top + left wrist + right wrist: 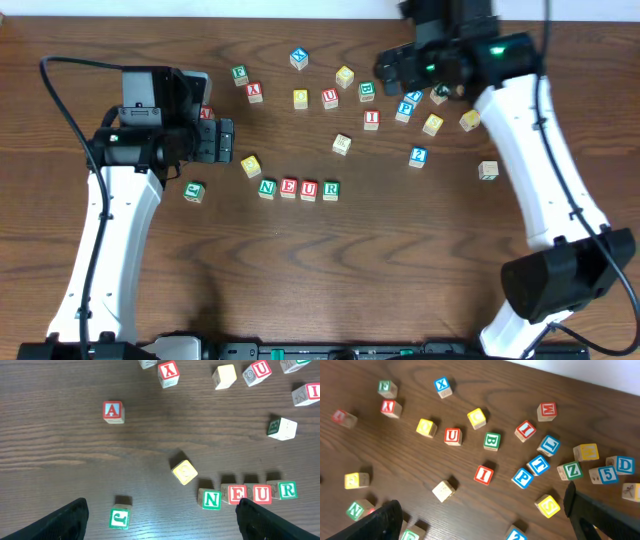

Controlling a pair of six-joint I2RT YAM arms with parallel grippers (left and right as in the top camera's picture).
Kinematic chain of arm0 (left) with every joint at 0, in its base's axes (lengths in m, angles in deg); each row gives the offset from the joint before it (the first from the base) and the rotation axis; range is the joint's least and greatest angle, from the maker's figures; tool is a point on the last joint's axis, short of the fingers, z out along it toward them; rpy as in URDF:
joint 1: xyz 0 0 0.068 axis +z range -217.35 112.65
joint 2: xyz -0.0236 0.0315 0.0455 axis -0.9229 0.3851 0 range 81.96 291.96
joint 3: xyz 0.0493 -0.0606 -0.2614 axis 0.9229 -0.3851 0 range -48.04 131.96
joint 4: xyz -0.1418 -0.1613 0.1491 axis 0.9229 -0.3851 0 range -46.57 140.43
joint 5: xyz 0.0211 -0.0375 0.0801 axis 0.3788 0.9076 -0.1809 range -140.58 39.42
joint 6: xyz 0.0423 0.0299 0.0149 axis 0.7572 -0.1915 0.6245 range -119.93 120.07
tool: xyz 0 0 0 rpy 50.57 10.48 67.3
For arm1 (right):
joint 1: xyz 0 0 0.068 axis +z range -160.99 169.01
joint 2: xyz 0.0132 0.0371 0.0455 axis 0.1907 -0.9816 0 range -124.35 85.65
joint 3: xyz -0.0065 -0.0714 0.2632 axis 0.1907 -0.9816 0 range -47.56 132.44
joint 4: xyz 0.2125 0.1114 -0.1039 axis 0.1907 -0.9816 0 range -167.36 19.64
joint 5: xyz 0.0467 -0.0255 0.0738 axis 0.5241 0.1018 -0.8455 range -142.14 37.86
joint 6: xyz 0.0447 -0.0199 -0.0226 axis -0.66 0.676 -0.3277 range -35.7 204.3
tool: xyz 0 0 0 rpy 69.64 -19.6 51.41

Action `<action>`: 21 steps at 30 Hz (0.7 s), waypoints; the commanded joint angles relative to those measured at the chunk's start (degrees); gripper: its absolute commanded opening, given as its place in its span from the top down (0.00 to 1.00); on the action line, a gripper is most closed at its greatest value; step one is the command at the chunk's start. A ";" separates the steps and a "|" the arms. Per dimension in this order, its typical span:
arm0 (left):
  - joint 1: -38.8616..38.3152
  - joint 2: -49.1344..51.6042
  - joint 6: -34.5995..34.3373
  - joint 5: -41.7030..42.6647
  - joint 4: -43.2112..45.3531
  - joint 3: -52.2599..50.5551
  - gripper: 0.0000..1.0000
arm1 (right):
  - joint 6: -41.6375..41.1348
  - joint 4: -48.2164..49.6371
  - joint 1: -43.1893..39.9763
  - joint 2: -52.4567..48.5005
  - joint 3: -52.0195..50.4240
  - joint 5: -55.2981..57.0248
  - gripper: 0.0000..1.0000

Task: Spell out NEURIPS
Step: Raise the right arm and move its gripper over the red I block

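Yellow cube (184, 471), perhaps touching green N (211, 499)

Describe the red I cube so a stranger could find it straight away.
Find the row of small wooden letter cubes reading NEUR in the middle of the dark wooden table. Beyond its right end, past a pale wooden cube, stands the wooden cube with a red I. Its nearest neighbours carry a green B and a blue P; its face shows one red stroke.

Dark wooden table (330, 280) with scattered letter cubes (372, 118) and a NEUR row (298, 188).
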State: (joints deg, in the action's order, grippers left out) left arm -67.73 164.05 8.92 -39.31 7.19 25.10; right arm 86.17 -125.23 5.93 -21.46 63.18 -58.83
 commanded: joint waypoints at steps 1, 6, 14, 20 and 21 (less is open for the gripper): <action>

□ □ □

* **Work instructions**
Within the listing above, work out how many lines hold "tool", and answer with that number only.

* **Exercise result**
3